** Work order **
Scan the entries below for the word "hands", then copy each line that holds it.
>>>
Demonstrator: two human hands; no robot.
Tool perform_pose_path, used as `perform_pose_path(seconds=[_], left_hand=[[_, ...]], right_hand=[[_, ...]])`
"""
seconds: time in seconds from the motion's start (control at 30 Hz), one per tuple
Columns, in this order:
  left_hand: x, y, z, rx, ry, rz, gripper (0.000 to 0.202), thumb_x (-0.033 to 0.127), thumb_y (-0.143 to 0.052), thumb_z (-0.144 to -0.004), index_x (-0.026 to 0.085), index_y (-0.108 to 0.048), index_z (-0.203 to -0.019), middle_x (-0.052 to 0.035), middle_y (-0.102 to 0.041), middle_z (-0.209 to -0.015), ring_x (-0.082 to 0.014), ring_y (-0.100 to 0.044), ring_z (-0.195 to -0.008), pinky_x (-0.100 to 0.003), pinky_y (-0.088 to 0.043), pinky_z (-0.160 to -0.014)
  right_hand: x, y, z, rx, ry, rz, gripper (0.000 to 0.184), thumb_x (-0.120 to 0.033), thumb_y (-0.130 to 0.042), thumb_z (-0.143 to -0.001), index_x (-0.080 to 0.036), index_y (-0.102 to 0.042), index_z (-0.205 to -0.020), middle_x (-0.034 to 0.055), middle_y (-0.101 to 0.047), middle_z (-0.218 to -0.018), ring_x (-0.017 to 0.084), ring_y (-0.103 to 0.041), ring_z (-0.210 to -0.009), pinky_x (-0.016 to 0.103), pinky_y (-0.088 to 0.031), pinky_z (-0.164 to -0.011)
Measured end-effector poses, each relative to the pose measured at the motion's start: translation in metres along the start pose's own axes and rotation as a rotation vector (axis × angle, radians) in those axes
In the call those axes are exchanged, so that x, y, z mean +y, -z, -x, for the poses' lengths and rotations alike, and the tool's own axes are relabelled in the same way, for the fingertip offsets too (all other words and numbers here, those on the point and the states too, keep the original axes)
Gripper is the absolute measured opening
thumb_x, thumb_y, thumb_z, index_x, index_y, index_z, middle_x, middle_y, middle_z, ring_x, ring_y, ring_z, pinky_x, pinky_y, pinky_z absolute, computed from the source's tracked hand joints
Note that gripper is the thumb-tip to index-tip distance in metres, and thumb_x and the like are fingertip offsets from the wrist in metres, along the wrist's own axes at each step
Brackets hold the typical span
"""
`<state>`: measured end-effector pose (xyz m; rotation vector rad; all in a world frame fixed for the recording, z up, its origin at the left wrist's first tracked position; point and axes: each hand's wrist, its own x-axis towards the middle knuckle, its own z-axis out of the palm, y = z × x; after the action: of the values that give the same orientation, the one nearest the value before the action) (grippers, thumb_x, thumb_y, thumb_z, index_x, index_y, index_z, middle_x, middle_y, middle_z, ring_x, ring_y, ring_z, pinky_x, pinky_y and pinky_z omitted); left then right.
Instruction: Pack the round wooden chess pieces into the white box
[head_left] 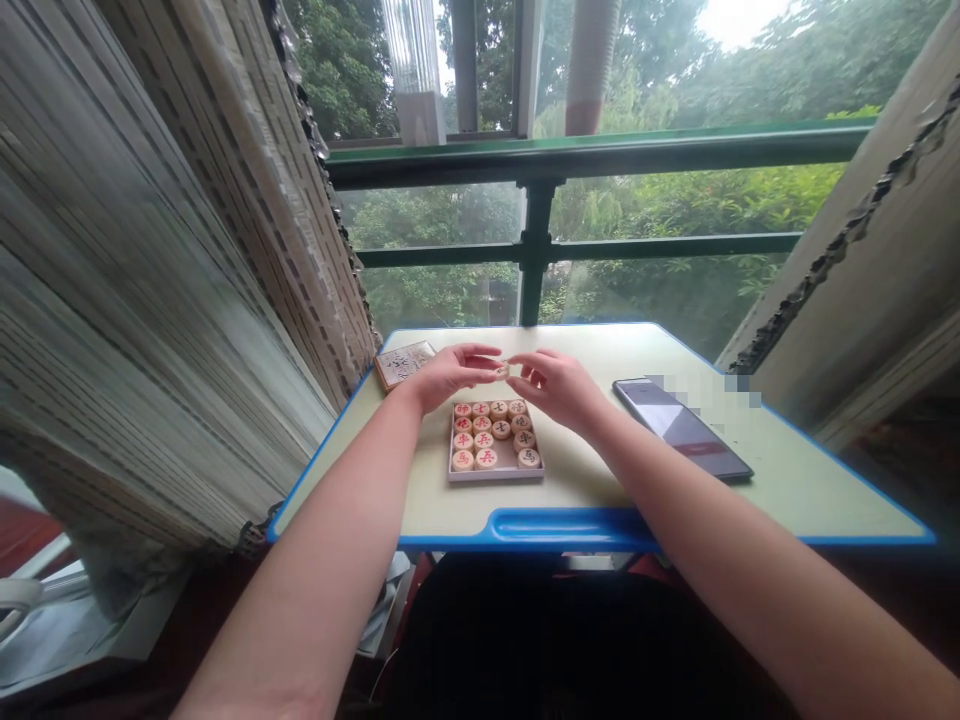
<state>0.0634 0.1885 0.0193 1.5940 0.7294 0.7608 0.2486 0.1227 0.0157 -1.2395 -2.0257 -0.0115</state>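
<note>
A shallow grey tray (496, 476) lies on the desk and holds several round wooden chess pieces (487, 458) with red and black characters. Just beyond the tray, my left hand (450, 372) pinches a small wooden chess piece (502, 371) between thumb and fingers. My right hand (559, 386) hovers right beside it, fingers curled toward the same piece, fingertips almost meeting the left hand's. Whether the right fingers touch the piece is unclear.
The pale desk (787, 480) has a blue rim with a groove at its near edge. A dark phone (681, 428) lies to the right. A flat wooden box lid (403, 363) sits at the far left corner. Curtains hang on both sides, with a window behind.
</note>
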Motion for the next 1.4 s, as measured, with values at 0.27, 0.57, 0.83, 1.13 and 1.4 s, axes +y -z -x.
perform_pose_path(seconds=[0.27, 0.57, 0.83, 1.13, 1.4], left_hand=[[0.005, 0.0, 0.008, -0.127, 0.043, 0.017, 0.05, 0.021, -0.072, -0.058, 0.019, -0.061, -0.106, -0.0077, -0.067, -0.095, -0.0153, -0.06, -0.085, -0.03, -0.042, -0.079], [-0.017, 0.011, -0.005, 0.279, 0.059, -0.204, 0.032, 0.021, -0.053, -0.059, 0.014, -0.065, -0.088, -0.007, -0.067, -0.09, -0.0139, -0.056, -0.076, -0.025, -0.042, -0.064], [-0.031, 0.014, -0.011, 0.369, 0.091, -0.136, 0.027, 0.023, -0.051, -0.058, 0.013, -0.064, -0.079, -0.0068, -0.066, -0.079, -0.0105, -0.051, -0.063, -0.019, -0.036, -0.049], [-0.029, 0.013, -0.01, 0.358, 0.098, -0.078, 0.033, 0.017, -0.053, -0.057, 0.011, -0.059, -0.089, -0.0069, -0.064, -0.074, -0.0092, -0.048, -0.058, -0.019, -0.036, -0.048], [-0.029, 0.013, -0.011, 0.35, 0.106, -0.098, 0.033, 0.018, -0.054, -0.057, 0.011, -0.061, -0.088, -0.0068, -0.064, -0.075, -0.0091, -0.048, -0.059, -0.02, -0.036, -0.048]], right_hand=[[-0.009, 0.002, 0.003, -0.045, 0.064, -0.115, 0.023, -0.032, -0.056, -0.079, -0.016, -0.071, -0.088, 0.0065, -0.067, -0.078, 0.011, -0.057, -0.062, 0.022, -0.044, -0.06], [-0.014, 0.012, 0.003, -0.281, 0.082, -0.039, 0.019, -0.028, -0.061, -0.074, -0.018, -0.072, -0.085, 0.0051, -0.069, -0.08, 0.012, -0.058, -0.063, 0.023, -0.044, -0.061], [-0.011, 0.003, 0.004, -0.389, 0.131, -0.044, 0.018, -0.024, -0.063, -0.072, -0.023, -0.073, -0.088, 0.0044, -0.068, -0.084, 0.016, -0.059, -0.073, 0.025, -0.045, -0.066], [-0.011, -0.001, 0.005, -0.422, 0.071, -0.015, 0.013, -0.023, -0.065, -0.069, -0.023, -0.074, -0.078, 0.0033, -0.068, -0.081, 0.015, -0.059, -0.07, 0.026, -0.045, -0.067], [-0.016, 0.002, 0.003, -0.419, 0.039, -0.021, 0.014, -0.026, -0.062, -0.071, -0.021, -0.073, -0.076, 0.0044, -0.066, -0.082, 0.015, -0.058, -0.072, 0.027, -0.045, -0.069]])
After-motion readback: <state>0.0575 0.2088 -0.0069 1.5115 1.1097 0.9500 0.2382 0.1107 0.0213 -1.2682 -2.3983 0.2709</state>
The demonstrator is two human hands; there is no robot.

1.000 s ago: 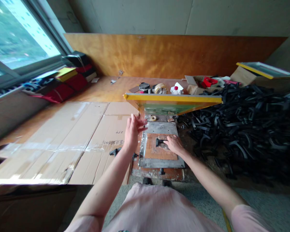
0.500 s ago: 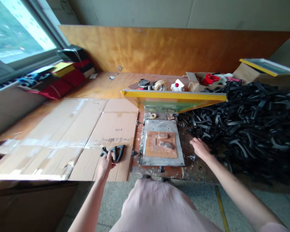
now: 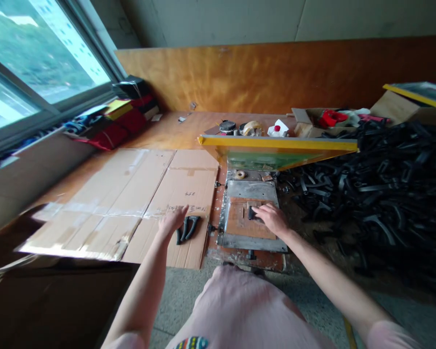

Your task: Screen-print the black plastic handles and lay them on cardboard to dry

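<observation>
My right hand (image 3: 272, 218) rests over the orange pad (image 3: 240, 224) on a metal plate (image 3: 252, 190), its fingers on a black plastic piece (image 3: 253, 213). The fingers partly hide that piece. My left hand (image 3: 172, 219) sits on the cardboard sheet (image 3: 105, 194) with its fingers apart, holding nothing. Just to its right lie a couple of black plastic pieces (image 3: 187, 229), side by side and touching my palm's edge or very near it. Above the plate, a yellow-edged screen frame (image 3: 276, 143) stands raised.
A large heap of black plastic pieces (image 3: 366, 203) fills the right side. Behind the raised frame stand a tape roll (image 3: 250, 128) and a white bottle with a red cap (image 3: 277, 129). A cardboard box (image 3: 312, 118) holds red items. A window (image 3: 47, 53) runs along the left.
My right hand has moved from beside the heap onto the pad, now with a black piece. My left hand has let go of the black pieces, which lie on the cardboard.
</observation>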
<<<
** Solution for this exercise **
Demonstrator: two human hands; no robot.
The demonstrator is two human hands; there is no robot.

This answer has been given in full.